▶ [ACTIVITY]: All of the data below should be output exactly as given.

▶ [PROVIDED DATA]:
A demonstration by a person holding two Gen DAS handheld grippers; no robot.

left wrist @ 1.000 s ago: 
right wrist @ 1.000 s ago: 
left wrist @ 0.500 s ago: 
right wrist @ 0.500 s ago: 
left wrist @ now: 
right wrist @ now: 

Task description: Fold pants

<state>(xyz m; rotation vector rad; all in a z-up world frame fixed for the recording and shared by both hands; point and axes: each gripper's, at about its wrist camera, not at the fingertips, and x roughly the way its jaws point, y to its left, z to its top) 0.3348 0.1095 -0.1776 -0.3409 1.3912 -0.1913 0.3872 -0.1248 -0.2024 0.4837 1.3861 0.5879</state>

▶ [RESULT OF THE TASK]:
A demonstration by a person holding two Gen DAS handheld grippers; no robot.

left wrist @ 1.000 s ago: 
right wrist @ 1.000 s ago: 
left wrist @ 0.500 s ago: 
right wrist @ 0.500 s ago: 
left wrist @ now: 
right wrist @ now: 

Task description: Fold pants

<state>(xyz m; rotation vector rad; all in a z-up world frame fixed for the recording and shared by both hands; point and axes: each gripper's, at about its wrist camera, not at the fingertips, and x roughly the way its jaws point, y to its left, z to its top) 0.3348 0.1095 -0.1776 -0.3409 1.3912 -0.1913 0.3872 -0.1248 -0.2024 0.4837 1.3861 0.5879</state>

This exercise is done.